James slammed to his feet, feeling again the helpless anger that overwhelmed him whenever his youngest brother was mentioned.

“Hold!” Reynold said. “I am not condemning you—I did the same thing. And for that, I bear the guilt of his death. He never would have made a knight, but he would have made a compassionate priest. And he certainly never would have wanted the two of us to carry this guilt throughout our lives.”

James sat back down, feeling again the anguish of Edmund’s death, and recognizing the guilt intertwined. “It was easy for me to blame you,” he finally said in a hoarse voice, “maybe too easy to take out my anger on you, the anger I should have reserved for myself.”

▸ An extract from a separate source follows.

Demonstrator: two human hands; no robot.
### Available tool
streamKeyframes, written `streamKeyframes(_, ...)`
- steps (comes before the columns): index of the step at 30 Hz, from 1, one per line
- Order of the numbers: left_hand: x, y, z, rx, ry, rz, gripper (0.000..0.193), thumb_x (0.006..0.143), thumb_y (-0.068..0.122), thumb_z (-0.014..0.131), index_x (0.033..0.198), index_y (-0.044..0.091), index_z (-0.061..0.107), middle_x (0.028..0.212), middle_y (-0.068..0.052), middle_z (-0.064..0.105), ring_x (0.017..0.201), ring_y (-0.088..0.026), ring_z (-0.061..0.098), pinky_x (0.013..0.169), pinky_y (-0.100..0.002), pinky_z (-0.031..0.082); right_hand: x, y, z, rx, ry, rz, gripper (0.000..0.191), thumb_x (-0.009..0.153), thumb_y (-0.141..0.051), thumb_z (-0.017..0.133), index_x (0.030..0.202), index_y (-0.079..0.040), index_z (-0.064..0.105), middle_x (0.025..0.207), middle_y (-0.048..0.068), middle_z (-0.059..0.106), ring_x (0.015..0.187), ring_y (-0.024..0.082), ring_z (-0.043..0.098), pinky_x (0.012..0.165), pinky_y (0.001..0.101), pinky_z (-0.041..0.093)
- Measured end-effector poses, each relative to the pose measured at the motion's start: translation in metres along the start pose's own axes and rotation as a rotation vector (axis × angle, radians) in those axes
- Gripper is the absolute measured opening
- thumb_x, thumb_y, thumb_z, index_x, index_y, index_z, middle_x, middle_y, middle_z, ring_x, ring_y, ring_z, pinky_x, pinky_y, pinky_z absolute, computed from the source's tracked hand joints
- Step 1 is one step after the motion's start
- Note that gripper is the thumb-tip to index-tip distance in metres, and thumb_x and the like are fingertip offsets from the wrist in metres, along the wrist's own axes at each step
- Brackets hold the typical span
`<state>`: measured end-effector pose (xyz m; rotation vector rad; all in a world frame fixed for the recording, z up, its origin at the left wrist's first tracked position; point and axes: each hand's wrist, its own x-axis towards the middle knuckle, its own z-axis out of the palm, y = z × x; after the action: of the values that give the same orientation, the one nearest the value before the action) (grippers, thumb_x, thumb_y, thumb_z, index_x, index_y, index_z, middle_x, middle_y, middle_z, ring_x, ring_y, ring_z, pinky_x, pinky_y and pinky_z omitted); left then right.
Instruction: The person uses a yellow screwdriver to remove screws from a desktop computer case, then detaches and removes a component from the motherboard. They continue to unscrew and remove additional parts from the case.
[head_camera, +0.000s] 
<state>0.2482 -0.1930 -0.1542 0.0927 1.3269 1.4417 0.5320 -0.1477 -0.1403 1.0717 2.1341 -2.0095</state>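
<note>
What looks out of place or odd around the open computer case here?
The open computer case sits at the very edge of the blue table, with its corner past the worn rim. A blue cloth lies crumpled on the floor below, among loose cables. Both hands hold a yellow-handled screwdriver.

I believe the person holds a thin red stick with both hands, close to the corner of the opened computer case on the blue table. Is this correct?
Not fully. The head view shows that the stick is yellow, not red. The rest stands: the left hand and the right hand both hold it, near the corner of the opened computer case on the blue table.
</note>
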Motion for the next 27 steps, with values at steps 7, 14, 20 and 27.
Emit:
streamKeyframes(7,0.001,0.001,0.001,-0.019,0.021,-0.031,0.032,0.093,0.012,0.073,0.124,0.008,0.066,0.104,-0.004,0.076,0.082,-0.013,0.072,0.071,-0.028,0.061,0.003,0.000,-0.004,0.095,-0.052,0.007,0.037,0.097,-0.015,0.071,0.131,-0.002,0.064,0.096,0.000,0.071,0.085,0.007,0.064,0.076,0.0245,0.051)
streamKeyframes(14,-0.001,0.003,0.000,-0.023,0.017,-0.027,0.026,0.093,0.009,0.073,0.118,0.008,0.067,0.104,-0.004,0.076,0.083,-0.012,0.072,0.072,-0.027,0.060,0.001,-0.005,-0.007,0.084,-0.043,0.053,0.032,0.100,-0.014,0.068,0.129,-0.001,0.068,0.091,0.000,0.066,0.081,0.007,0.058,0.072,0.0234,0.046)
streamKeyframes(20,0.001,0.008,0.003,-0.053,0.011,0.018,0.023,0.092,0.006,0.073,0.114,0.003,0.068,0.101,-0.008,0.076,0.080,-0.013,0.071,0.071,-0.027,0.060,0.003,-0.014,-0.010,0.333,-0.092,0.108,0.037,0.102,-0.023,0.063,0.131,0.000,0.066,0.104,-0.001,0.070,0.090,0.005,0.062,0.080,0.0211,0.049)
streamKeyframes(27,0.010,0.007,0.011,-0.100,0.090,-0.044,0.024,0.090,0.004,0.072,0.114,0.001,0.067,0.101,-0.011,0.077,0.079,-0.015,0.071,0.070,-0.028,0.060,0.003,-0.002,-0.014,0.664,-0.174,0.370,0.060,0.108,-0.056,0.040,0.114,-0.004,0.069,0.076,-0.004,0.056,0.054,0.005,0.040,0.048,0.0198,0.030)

“Then let us put it behind us. We are only hurting ourselves and Margery, and even our wives.”

Reynold held out his hand, and James clasped it gladly.

~oOo~

In the morning after Mass, Isabel joined her husband and his brother and sister as they broke their fast. Reynold was a huge man, broadly muscled, with bright, violet eyes beneath a heavy brow. He had a gentle smile at odds with his warrior’s body. She tried to relax, seeing the two brothers at ease.

“Isabel,” James said, “allow me to properly introduce my brother, Viscount Reynold Welles. Reynold, this is my wife, Isabel.”

Reynold reached for her hand, and she let him bring it to his lips.

“I am pleased to have a new sister,” he said.

Isabel realized that he did not look down at her garments in shock, or express any wariness.

Margery wore a relieved smile.

“Lord Welles, did your wife give birth?” Isabel asked.

“Please, call me Reynold. Yes, we have a son, Nicholas.”

“ ’Tis a strong name.”

After they had begun to eat, Reynold said, “James, Katherine insists she would like to meet your wife this morn.”

James’s smile faded, and Isabel’s curiosity grew. Would he want to see the woman who had broken their engagement? Would he refuse and begin another argument with his brother?

And did she herself really want to meet another of James’s women, who would only remind her how little she could ever measure up?